### REQUIRED WORK
Look through the entries below and show every line containing the word "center".

### MATERIAL SHOWN
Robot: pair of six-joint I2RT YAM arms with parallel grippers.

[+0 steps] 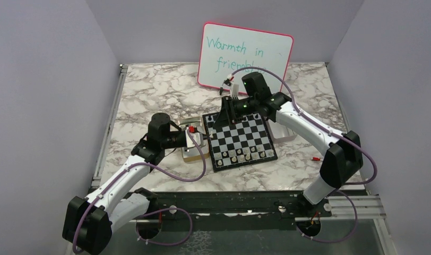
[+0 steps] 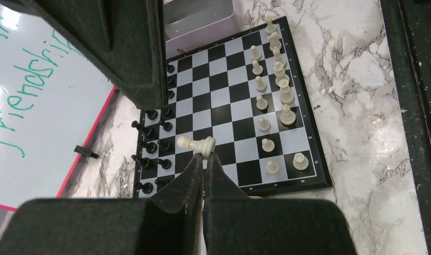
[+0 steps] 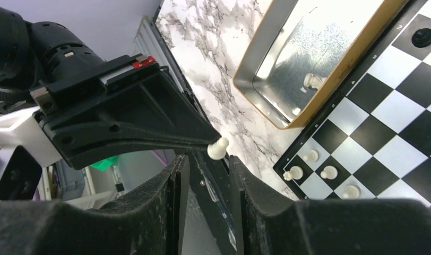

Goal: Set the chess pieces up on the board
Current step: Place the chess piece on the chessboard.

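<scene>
Over the left side of the small black-and-white chequered chessboard (image 1: 244, 139), the left gripper (image 2: 205, 155) is pinched tight on the base of a tiny cream pawn (image 2: 195, 143). It carries the pawn sideways above the squares, head pointing toward the far edge. That hold looks meant to offer the free end to the right gripper (image 3: 208, 160), whose fingers stand partly apart with nothing between them, just short of the pawn. Most of the two near rows are filled by tiny cream chessmen (image 2: 277, 101), while tiny black chessmen (image 2: 155, 143) crowd the far rows close under the right gripper, so a careless descent there could topple them. Left of the board sits a silver metal tray with a tan rim (image 3: 309, 37) with one more cream piece (image 3: 311, 80) lying in it. A pink-framed whiteboard (image 1: 245, 53) leans at the far side of the marble table (image 1: 149, 95).
</scene>
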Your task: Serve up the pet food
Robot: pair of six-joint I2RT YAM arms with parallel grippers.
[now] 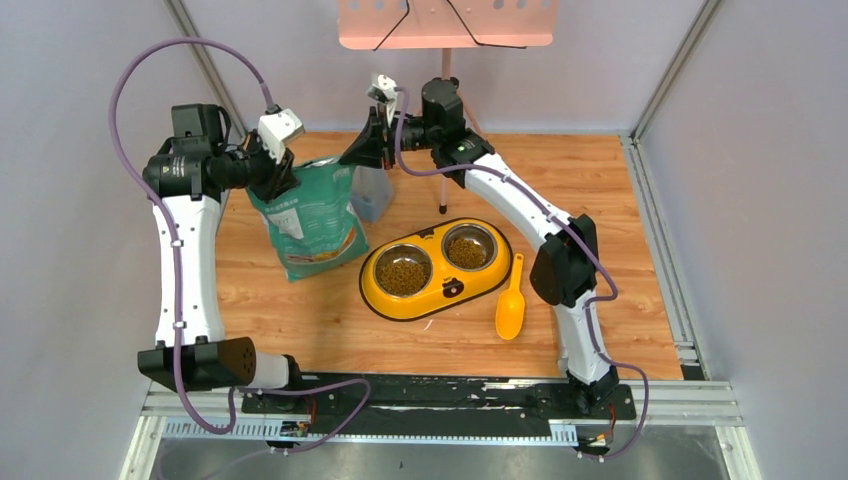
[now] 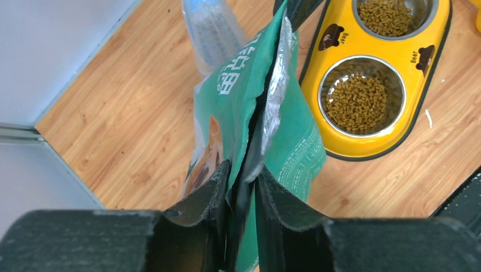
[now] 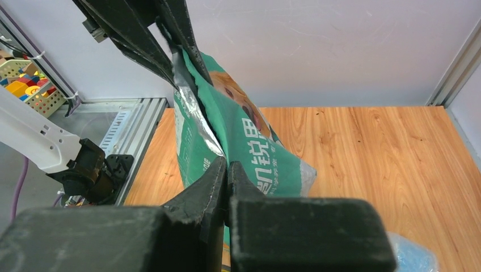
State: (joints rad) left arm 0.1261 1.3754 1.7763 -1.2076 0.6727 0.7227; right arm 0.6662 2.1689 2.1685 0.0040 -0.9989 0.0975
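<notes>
The pet food is brown kibble lying in both steel bowls (image 1: 403, 272) (image 1: 466, 251) of a yellow double feeder (image 1: 380, 295), also seen in the left wrist view (image 2: 356, 102). A green-and-white bag (image 1: 310, 220) stands upright left of the feeder, its mouth slightly parted. My left gripper (image 1: 285, 178) (image 2: 243, 170) straddles the bag's top edge (image 2: 295, 153) at the left corner, jaws narrowly open with the bag's two layers loose between them. My right gripper (image 1: 358, 150) (image 3: 227, 163) is shut on the top edge at the right corner of the bag (image 3: 249, 147).
An orange scoop (image 1: 511, 310) lies on the wooden board right of the feeder. A clear plastic container (image 1: 373, 195) (image 2: 212, 31) stands just behind the bag. A thin stand pole (image 1: 443, 190) rises at the back, under a pink panel (image 1: 445, 25). Grey walls enclose the board.
</notes>
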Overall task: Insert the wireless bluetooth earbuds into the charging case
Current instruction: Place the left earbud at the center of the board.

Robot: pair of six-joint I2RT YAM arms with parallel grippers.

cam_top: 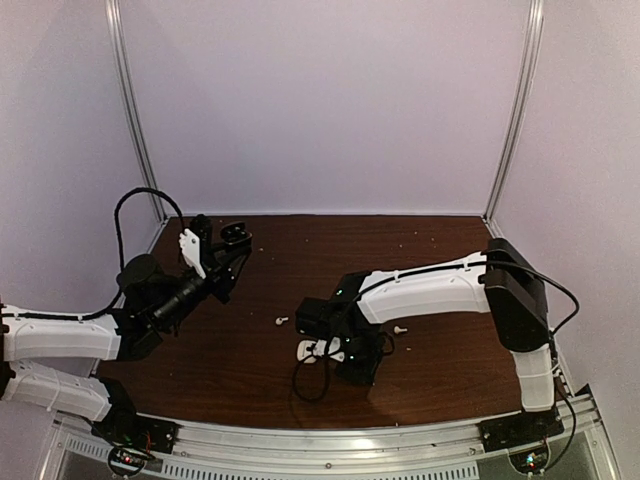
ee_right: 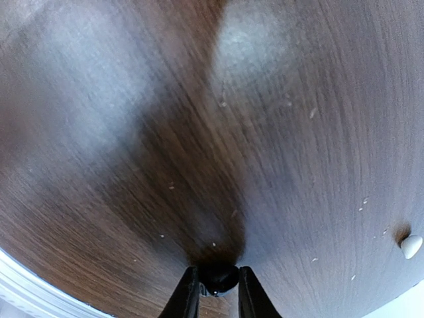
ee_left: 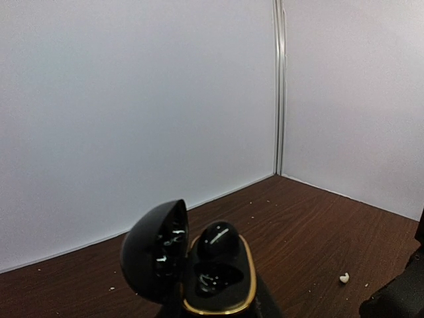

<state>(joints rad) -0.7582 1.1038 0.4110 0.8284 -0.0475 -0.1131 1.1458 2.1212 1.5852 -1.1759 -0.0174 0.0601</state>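
Observation:
My left gripper [cam_top: 225, 252] is shut on an open black charging case [cam_top: 236, 234] with a gold rim, held up over the table's far left. In the left wrist view the case [ee_left: 218, 291] has its lid swung left. One black earbud [ee_left: 218, 240] sits in the far slot and the near slot is empty. My right gripper [cam_top: 357, 368] points down at the table near the front middle. In the right wrist view its fingertips [ee_right: 218, 295] are shut on a second black earbud [ee_right: 218, 278], just above the wood. The left gripper's own fingers are hidden under the case.
A white case [cam_top: 316, 349] lies beside the right gripper, partly hidden by it. One white earbud [cam_top: 281, 321] lies left of the right arm and another [cam_top: 400, 329] lies under its forearm. A white earbud [ee_right: 411, 246] also shows on the wood.

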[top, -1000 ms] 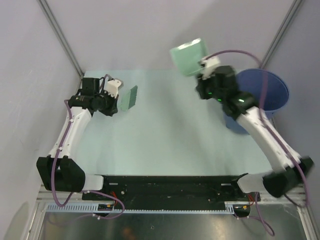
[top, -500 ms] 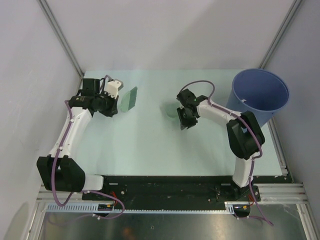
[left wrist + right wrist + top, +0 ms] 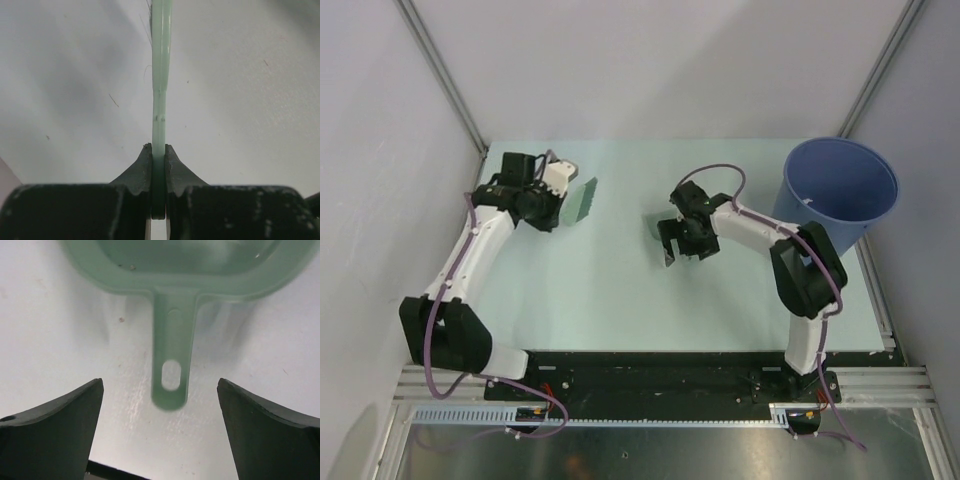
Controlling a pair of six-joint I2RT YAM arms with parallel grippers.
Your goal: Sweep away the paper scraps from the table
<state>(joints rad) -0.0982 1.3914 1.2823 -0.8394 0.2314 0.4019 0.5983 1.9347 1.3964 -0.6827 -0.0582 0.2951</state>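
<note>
On the pale table [image 3: 610, 290] lies a pale green dustpan [image 3: 200, 275], its handle [image 3: 171, 340] pointing toward my right gripper [image 3: 160, 382]. That gripper is open, one finger on each side of the handle's end, touching neither side. From above, the right gripper [image 3: 668, 240] covers most of the dustpan [image 3: 655, 222] near the table's middle. My left gripper [image 3: 159, 148] is shut on a thin pale green brush [image 3: 161, 75], seen edge-on. From above, the brush [image 3: 582, 200] stands at the back left beside the left gripper [image 3: 560, 195]. No paper scraps show in any view.
A big round blue bucket [image 3: 840, 190] stands at the back right corner. Grey walls and metal frame posts [image 3: 440, 70] close in the table. A black rail [image 3: 650, 365] with the arm bases runs along the near edge.
The right arm came down from beside the bucket with the dustpan, set it on the table's middle and opened its jaws. The left arm shifted slightly, still holding the brush.
</note>
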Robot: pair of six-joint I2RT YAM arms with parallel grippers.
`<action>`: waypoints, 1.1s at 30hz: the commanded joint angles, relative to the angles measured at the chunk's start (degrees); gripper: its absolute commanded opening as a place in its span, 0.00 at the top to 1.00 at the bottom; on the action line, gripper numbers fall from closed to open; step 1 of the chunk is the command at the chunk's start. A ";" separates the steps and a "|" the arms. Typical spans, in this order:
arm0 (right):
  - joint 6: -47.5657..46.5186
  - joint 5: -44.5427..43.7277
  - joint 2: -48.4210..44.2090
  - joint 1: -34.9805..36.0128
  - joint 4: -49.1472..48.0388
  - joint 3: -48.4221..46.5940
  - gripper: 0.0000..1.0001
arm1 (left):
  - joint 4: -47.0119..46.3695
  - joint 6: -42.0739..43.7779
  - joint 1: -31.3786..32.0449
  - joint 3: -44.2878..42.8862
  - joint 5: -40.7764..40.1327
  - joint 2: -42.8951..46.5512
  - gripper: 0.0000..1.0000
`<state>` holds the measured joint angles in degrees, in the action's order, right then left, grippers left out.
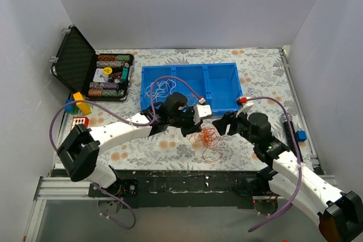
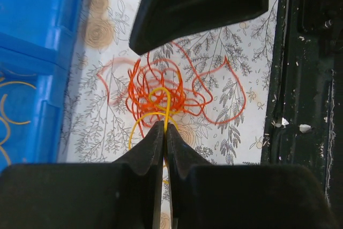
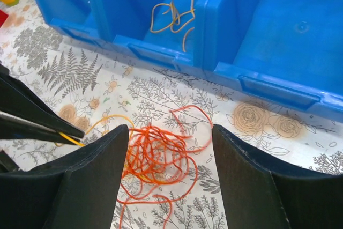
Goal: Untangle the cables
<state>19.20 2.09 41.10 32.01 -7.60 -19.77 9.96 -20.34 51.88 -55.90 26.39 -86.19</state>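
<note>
Top external view checked: found floral table (image 1: 266,77) bearing blue bin (image 1: 224,86), right gripper (image 3: 169,131) spread wide, empty, over the red cable tangle (image 1: 207,138) just before that bin, left gripper (image 2: 164,130) pinched closed on one yellow cable (image 2: 168,110) from that tangle

One blue tray (image 1: 170,67) with three compartments: one white cable bunch (image 1: 159,89) in its left compartment, one orange-yellow bunch (image 3: 172,14) in its middle. One red-orange tangle (image 1: 207,138) just before the tray, strands uncountable. One open chip case (image 1: 76,56) left of the tray. Two arms: left arm (image 1: 122,128), right arm (image 1: 283,160).
</note>
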 commanded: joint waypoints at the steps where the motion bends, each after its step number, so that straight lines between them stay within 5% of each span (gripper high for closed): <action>1: -2.23 4.33 -1.81 0.86 -5.23 0.96 0.27 | 3.49 1.09 -0.02 -2.46 -3.18 5.77 1.00; 11: -6.80 8.20 -7.09 7.79 -13.93 5.79 0.25 | 7.27 3.55 -0.11 -4.48 -4.33 9.29 1.00; 24: -10.50 -7.35 4.24 16.77 -20.95 1.40 0.30 | 11.04 5.57 -0.11 -8.17 -0.12 10.08 1.00; 33: -10.33 -5.69 8.21 17.21 -25.54 -0.62 0.32 | 15.09 8.03 -0.02 -10.20 3.22 10.17 1.00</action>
<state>9.17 -2.68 49.47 48.66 -27.31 -18.46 22.48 -14.09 51.86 -64.34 27.14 -78.65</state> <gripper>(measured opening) 0.682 0.025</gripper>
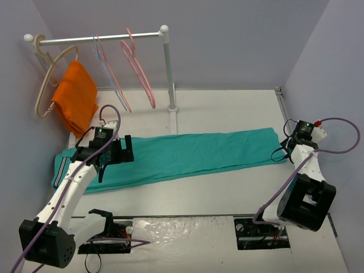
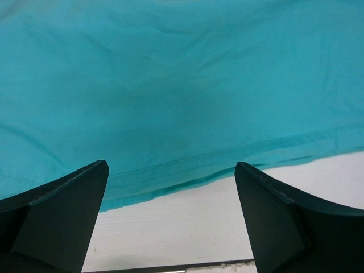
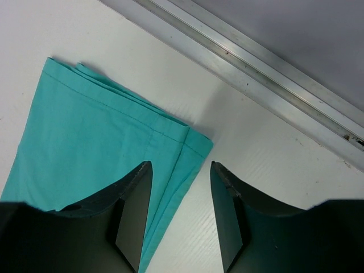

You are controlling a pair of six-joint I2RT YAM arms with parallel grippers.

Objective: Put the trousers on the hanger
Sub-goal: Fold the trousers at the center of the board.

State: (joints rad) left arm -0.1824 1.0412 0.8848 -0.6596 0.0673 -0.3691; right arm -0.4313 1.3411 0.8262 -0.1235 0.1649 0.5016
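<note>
The teal trousers point(image 1: 182, 153) lie flat and stretched across the table, their striped band at the left end. The salmon-pink hanger point(image 1: 139, 68) hangs on the rail at the back. My left gripper point(image 1: 116, 159) hovers over the trousers' left part, open and empty. In the left wrist view it point(image 2: 170, 170) spans the near hem of the trousers point(image 2: 170, 85). My right gripper point(image 1: 287, 151) is at the right end. In the right wrist view it point(image 3: 181, 170) is open, its jaws either side of the near corner of the folded leg ends point(image 3: 96, 131), holding nothing.
A white rack point(image 1: 169, 74) stands at the back. On its rail hang a thick beige hanger point(image 1: 48, 79) with an orange cloth point(image 1: 77, 96) and thin pale blue and pink hangers point(image 1: 108, 68). A metal rail point(image 3: 256, 62) borders the table's right edge by the wall.
</note>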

### RESULT OF THIS EXERCISE
Current instruction: Place the left earbud at the center of the board.
Sub-goal: Fold the trousers at the center of the board.

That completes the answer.